Nothing in the data may be omitted; output it all verbatim.

» **DATASET SECTION**
━━━━━━

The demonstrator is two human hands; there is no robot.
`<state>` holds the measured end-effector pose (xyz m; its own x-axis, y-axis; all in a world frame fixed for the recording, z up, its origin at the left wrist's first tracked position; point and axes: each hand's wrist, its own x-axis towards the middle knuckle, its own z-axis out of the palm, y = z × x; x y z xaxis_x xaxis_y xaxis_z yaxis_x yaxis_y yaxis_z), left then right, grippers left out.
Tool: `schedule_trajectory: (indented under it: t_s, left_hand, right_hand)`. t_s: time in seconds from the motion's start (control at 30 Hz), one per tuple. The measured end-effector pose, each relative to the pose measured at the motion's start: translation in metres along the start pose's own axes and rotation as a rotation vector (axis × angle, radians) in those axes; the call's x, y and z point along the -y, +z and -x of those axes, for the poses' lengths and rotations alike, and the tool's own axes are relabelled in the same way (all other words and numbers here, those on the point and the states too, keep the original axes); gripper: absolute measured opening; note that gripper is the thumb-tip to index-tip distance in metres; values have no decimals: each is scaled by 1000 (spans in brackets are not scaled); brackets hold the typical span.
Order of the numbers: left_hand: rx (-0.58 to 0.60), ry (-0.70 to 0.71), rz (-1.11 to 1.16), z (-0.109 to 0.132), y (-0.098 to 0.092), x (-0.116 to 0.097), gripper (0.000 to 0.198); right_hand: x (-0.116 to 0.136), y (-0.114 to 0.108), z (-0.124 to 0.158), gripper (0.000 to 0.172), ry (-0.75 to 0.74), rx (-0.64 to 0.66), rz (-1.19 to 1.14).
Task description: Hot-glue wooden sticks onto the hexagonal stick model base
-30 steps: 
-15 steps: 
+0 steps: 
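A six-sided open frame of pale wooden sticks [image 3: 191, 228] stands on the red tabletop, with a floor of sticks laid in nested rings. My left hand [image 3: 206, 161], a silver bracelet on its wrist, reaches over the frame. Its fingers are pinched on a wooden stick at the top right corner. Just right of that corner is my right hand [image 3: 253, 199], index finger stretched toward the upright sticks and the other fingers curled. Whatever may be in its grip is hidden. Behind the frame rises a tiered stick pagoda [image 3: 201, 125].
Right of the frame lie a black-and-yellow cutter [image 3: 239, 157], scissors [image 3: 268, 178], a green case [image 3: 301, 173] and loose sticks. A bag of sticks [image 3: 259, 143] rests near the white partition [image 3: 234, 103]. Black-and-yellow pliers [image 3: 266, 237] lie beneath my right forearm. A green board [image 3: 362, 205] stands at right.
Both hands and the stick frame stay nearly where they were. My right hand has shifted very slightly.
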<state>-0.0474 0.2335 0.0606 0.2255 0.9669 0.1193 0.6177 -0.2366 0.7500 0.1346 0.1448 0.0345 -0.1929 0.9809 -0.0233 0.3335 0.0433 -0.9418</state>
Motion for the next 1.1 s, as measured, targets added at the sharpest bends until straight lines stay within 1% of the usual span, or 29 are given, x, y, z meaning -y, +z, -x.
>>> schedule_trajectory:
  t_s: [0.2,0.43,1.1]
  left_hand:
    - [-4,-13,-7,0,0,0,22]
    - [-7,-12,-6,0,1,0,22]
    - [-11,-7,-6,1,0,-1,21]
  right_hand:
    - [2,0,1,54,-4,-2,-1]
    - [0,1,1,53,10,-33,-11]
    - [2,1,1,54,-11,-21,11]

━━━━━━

» **EXERCISE SOLUTION**
The demonstrator is two human hands; there is no robot.
`<state>` holds the measured end-effector pose (xyz m; its own x-axis, y-axis; all in a world frame fixed for the recording, z up, its origin at the left wrist's first tracked position; point and axes: each hand's wrist, its own x-axis towards the middle knuckle, its own z-axis out of the palm, y = z × x; x y z xaxis_x xaxis_y xaxis_z yaxis_x yaxis_y yaxis_z), left then right, grippers left out.
Tool: `schedule_trajectory: (indented under it: t_s, left_hand, right_hand)`. t_s: time in seconds from the motion's start (control at 30 Hz), one per tuple. The measured end-effector pose, each relative to the pose measured at the motion's start: translation in metres along the start pose's own axes and rotation as a rotation vector (axis × angle, radians) in those axes; the call's x, y and z point along the -y, +z and -x of those axes, for the poses' lengths and rotations alike, and the tool's own axes are relabelled in the same way (all other words and numbers here, those on the point and the states too, keep the original axes); gripper: absolute measured opening; note that gripper is the thumb-tip to index-tip distance in metres; values have no decimals: each is scaled by 1000 (spans in brackets are not scaled); brackets hold the typical span.
Order of the numbers: left_hand: rx (-0.58 to 0.60), ry (-0.70 to 0.71), rz (-1.11 to 1.16), z (-0.109 to 0.132), y (-0.098 to 0.092), x (-0.116 to 0.097), gripper (0.000 to 0.198); right_hand: x (-0.116 to 0.136), y (-0.114 to 0.108), z (-0.124 to 0.158), gripper (0.000 to 0.172), ry (-0.75 to 0.74), rx (-0.64 to 0.66), rz (-1.19 to 1.14).
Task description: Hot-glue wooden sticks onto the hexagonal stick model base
-30 steps: 
-15 steps: 
+0 steps: 
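A six-sided open frame of pale wooden sticks [image 3: 191, 228] stands on the red tabletop, with a floor of sticks laid in nested rings. My left hand [image 3: 206, 161], a silver bracelet on its wrist, reaches over the frame. Its fingers are pinched on a wooden stick at the top right corner. Just right of that corner is my right hand [image 3: 253, 199], index finger stretched toward the upright sticks and the other fingers curled. Whatever may be in its grip is hidden. Behind the frame rises a tiered stick pagoda [image 3: 201, 125].
Right of the frame lie a black-and-yellow cutter [image 3: 239, 157], scissors [image 3: 268, 178], a green case [image 3: 301, 173] and loose sticks. A bag of sticks [image 3: 259, 143] rests near the white partition [image 3: 234, 103]. Black-and-yellow pliers [image 3: 266, 237] lie beneath my right forearm. A green board [image 3: 362, 205] stands at right.
Both hands and the stick frame stay nearly where they were. My right hand has shifted very slightly.
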<state>-0.0474 0.2335 0.0606 0.2255 0.9669 0.1193 0.6177 -0.2366 0.7500 0.1346 0.1448 0.0345 -0.1929 0.9809 -0.0233 0.3335 0.0433 -0.9418</state>
Motion for the next 1.1 s, as measured, targets added at the sharpest bends until straight lines stay within 1% of the usual span, or 29 are given, x, y, z meaning -y, +z, -x.
>>> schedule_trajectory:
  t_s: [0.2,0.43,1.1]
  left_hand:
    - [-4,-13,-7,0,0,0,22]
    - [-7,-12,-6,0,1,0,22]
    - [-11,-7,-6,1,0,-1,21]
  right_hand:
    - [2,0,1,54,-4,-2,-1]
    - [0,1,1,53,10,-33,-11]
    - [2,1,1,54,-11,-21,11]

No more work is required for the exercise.